- **ABOUT THIS TASK**
I would like every entry below written out exactly.
** RECORDS FOR THIS TASK follows **
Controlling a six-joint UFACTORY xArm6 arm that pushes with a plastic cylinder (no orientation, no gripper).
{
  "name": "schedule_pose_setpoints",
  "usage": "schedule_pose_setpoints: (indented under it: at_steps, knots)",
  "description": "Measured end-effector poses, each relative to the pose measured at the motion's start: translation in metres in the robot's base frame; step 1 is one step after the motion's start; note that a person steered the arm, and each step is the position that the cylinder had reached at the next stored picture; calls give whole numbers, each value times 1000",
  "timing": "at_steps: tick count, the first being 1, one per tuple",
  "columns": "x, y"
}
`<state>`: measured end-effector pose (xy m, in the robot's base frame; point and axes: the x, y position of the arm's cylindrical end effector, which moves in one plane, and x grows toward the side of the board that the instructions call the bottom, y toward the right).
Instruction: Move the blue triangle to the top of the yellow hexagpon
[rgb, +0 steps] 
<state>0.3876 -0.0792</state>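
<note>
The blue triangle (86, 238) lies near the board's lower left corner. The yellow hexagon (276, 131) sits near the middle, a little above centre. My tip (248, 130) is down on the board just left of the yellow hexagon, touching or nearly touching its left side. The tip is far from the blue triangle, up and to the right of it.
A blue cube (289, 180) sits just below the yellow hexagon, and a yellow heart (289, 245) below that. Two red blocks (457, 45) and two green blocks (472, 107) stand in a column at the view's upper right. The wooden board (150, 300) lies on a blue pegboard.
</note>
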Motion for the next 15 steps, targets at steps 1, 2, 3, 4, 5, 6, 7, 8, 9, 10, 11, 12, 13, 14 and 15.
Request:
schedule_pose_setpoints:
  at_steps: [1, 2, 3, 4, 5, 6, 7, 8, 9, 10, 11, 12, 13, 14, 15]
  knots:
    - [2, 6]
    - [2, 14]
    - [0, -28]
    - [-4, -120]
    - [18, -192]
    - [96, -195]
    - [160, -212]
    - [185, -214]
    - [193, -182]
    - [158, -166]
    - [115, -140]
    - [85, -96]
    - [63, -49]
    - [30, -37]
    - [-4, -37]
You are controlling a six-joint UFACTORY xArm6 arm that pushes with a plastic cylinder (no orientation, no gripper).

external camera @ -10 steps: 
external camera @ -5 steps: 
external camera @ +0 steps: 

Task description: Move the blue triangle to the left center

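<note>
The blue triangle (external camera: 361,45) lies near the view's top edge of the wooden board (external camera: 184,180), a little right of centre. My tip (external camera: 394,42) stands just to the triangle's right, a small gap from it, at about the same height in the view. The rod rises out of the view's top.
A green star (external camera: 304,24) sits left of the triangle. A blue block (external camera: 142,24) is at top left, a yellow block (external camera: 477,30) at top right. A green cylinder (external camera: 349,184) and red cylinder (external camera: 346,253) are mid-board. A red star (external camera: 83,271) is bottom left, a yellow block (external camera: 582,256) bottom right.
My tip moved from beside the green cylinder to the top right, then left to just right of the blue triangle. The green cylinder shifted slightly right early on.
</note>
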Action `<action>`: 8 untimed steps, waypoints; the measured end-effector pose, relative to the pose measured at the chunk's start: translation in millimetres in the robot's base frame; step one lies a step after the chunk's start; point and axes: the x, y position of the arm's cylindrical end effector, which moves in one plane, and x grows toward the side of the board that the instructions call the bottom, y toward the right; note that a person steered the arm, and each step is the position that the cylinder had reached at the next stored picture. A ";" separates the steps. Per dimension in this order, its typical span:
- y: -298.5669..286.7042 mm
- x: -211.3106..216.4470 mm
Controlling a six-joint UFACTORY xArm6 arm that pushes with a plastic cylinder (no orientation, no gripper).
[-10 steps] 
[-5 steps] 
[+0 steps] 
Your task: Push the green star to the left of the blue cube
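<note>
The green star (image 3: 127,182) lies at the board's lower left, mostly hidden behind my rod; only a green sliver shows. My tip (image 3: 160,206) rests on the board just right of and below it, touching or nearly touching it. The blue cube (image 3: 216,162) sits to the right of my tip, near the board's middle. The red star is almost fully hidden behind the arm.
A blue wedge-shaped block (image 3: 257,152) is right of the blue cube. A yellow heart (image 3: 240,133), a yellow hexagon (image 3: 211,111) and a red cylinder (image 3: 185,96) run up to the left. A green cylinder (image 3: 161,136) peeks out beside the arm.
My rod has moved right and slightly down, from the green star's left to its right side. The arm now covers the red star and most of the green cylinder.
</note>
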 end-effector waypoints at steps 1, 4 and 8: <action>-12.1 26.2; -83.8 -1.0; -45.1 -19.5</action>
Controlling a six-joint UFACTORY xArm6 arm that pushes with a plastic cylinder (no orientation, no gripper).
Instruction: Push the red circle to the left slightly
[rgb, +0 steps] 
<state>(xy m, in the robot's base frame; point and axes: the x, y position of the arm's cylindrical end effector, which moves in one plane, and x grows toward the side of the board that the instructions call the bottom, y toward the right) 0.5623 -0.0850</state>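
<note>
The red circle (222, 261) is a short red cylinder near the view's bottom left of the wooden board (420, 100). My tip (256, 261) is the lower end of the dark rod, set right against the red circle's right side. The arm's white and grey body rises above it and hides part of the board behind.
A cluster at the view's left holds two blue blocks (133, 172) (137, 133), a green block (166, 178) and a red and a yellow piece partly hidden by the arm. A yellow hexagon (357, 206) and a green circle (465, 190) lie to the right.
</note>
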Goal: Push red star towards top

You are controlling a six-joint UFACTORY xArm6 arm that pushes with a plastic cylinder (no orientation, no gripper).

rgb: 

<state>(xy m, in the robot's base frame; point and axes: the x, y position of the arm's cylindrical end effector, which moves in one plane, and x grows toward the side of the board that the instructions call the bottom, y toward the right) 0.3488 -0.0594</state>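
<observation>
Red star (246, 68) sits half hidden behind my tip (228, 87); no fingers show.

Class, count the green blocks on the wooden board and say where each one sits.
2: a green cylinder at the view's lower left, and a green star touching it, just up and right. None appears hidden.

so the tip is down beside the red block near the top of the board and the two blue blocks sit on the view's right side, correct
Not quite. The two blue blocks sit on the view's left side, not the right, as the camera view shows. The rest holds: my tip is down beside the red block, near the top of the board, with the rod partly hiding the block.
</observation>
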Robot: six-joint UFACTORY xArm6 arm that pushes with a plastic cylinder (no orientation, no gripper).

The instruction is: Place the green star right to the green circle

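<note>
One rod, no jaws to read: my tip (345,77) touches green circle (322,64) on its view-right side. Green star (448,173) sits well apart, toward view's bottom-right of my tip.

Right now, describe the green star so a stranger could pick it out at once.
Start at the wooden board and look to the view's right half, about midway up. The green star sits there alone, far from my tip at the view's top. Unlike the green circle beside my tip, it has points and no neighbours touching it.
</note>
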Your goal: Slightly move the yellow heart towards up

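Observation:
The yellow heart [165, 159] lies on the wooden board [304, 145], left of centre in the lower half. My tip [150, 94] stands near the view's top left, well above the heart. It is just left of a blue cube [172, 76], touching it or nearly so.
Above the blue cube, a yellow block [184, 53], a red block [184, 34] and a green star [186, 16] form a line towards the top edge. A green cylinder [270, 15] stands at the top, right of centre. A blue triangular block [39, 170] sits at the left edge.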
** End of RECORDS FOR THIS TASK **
- **RESULT**
Controlling a six-joint UFACTORY xArm6 arm that pushes with a plastic cylinder (no orientation, no gripper).
{
  "name": "schedule_pose_setpoints",
  "usage": "schedule_pose_setpoints: (indented under it: at_steps, knots)",
  "description": "Measured end-effector poses, each relative to the pose measured at the motion's start: translation in metres in the robot's base frame; step 1 is one step after the motion's start; note that a person steered the arm, and each step is the position that the cylinder had reached at the next stored picture; calls give whole numbers, each value times 1000",
  "timing": "at_steps: tick count, the first being 1, one per tuple",
  "columns": "x, y"
}
`<state>`: measured end-effector pose (xy m, in the robot's base frame; point and axes: the x, y position of the arm's cylindrical end effector, which moves in one plane, and x grows toward the side of the board that the instructions call the bottom, y toward the right).
Instruction: Move the blue triangle to the top of the yellow hexagpon
[rgb, +0 steps] 
<state>0.3876 -0.0792</state>
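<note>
The blue triangle (86, 238) lies near the board's lower left corner. The yellow hexagon (276, 131) sits near the middle, a little above centre. My tip (248, 130) is down on the board just left of the yellow hexagon, touching or nearly touching its left side. The tip is far from the blue triangle, up and to the right of it.
A blue cube (289, 180) sits just below the yellow hexagon, and a yellow heart (289, 245) below that. Two red blocks (457, 45) and two green blocks (472, 107) stand in a column at the view's upper right. The wooden board (150, 300) lies on a blue pegboard.
</note>
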Motion for the next 15 steps, targets at steps 1, 2, 3, 4, 5, 6, 7, 8, 9, 10, 11, 12, 13, 14 and 15.
Request:
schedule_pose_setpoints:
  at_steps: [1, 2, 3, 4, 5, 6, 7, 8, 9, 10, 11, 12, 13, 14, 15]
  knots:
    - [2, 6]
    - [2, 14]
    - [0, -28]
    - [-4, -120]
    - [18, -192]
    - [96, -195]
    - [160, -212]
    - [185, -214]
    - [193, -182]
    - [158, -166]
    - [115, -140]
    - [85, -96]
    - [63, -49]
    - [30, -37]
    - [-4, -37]
You are controlling a six-joint UFACTORY xArm6 arm that pushes with a plastic cylinder (no orientation, no gripper).

external camera @ -10 steps: 
external camera @ -5 steps: 
external camera @ +0 steps: 

Task description: Move the blue triangle to the left center

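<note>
The blue triangle (external camera: 361,45) lies near the view's top edge of the wooden board (external camera: 184,180), a little right of centre. My tip (external camera: 394,42) stands just to the triangle's right, a small gap from it, at about the same height in the view. The rod rises out of the view's top.
A green star (external camera: 304,24) sits left of the triangle. A blue block (external camera: 142,24) is at top left, a yellow block (external camera: 477,30) at top right. A green cylinder (external camera: 349,184) and red cylinder (external camera: 346,253) are mid-board. A red star (external camera: 83,271) is bottom left, a yellow block (external camera: 582,256) bottom right.
My tip moved from beside the green cylinder to the top right, then left to just right of the blue triangle. The green cylinder shifted slightly right early on.
</note>
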Action `<action>`: 8 untimed steps, waypoints; the measured end-effector pose, relative to the pose measured at the chunk's start: translation in millimetres in the robot's base frame; step one lies a step after the chunk's start; point and axes: the x, y position of the arm's cylindrical end effector, which moves in one plane, and x grows toward the side of the board that the instructions call the bottom, y toward the right; note that a person steered the arm, and each step is the position that the cylinder had reached at the next stored picture. A ";" separates the steps. Per dimension in this order, its typical span:
- y: -298.5669..286.7042 mm
- x: -211.3106..216.4470 mm
Controlling a six-joint UFACTORY xArm6 arm that pushes with a plastic cylinder (no orientation, no gripper).
[-10 steps] 
[-5 steps] 
[+0 steps] 
Your task: Push the green star to the left of the blue cube
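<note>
The green star (image 3: 127,182) lies at the board's lower left, mostly hidden behind my rod; only a green sliver shows. My tip (image 3: 160,206) rests on the board just right of and below it, touching or nearly touching it. The blue cube (image 3: 216,162) sits to the right of my tip, near the board's middle. The red star is almost fully hidden behind the arm.
A blue wedge-shaped block (image 3: 257,152) is right of the blue cube. A yellow heart (image 3: 240,133), a yellow hexagon (image 3: 211,111) and a red cylinder (image 3: 185,96) run up to the left. A green cylinder (image 3: 161,136) peeks out beside the arm.
My rod has moved right and slightly down, from the green star's left to its right side. The arm now covers the red star and most of the green cylinder.
</note>
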 end-effector waypoints at steps 1, 4 and 8: <action>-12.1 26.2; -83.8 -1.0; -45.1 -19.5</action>
Controlling a six-joint UFACTORY xArm6 arm that pushes with a plastic cylinder (no orientation, no gripper).
Instruction: Push the red circle to the left slightly
[rgb, +0 steps] 
<state>(xy m, in the robot's base frame; point and axes: the x, y position of the arm's cylindrical end effector, which moves in one plane, and x grows toward the side of the board that the instructions call the bottom, y toward the right) 0.5623 -0.0850</state>
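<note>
The red circle (222, 261) is a short red cylinder near the view's bottom left of the wooden board (420, 100). My tip (256, 261) is the lower end of the dark rod, set right against the red circle's right side. The arm's white and grey body rises above it and hides part of the board behind.
A cluster at the view's left holds two blue blocks (133, 172) (137, 133), a green block (166, 178) and a red and a yellow piece partly hidden by the arm. A yellow hexagon (357, 206) and a green circle (465, 190) lie to the right.
</note>
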Goal: Push red star towards top

You are controlling a six-joint UFACTORY xArm6 arm that pushes with a plastic cylinder (no orientation, no gripper).

rgb: 

<state>(xy m, in the robot's base frame; point and axes: the x, y position of the arm's cylindrical end effector, which moves in one plane, and x grows toward the side of the board that the instructions call the bottom, y toward the right) 0.3488 -0.0594</state>
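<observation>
Red star (246, 68) sits half hidden behind my tip (228, 87); no fingers show.

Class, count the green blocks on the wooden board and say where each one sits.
2: a green cylinder at the view's lower left, and a green star touching it, just up and right. None appears hidden.

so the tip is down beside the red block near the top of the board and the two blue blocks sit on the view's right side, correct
Not quite. The two blue blocks sit on the view's left side, not the right, as the camera view shows. The rest holds: my tip is down beside the red block, near the top of the board, with the rod partly hiding the block.
</observation>
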Robot: six-joint UFACTORY xArm6 arm that pushes with a plastic cylinder (no orientation, no gripper).

The instruction is: Place the green star right to the green circle

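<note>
One rod, no jaws to read: my tip (345,77) touches green circle (322,64) on its view-right side. Green star (448,173) sits well apart, toward view's bottom-right of my tip.

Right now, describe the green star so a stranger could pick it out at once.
Start at the wooden board and look to the view's right half, about midway up. The green star sits there alone, far from my tip at the view's top. Unlike the green circle beside my tip, it has points and no neighbours touching it.
</note>
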Your goal: Slightly move the yellow heart towards up

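Observation:
The yellow heart [165, 159] lies on the wooden board [304, 145], left of centre in the lower half. My tip [150, 94] stands near the view's top left, well above the heart. It is just left of a blue cube [172, 76], touching it or nearly so.
Above the blue cube, a yellow block [184, 53], a red block [184, 34] and a green star [186, 16] form a line towards the top edge. A green cylinder [270, 15] stands at the top, right of centre. A blue triangular block [39, 170] sits at the left edge.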

This finishes the response to the exercise.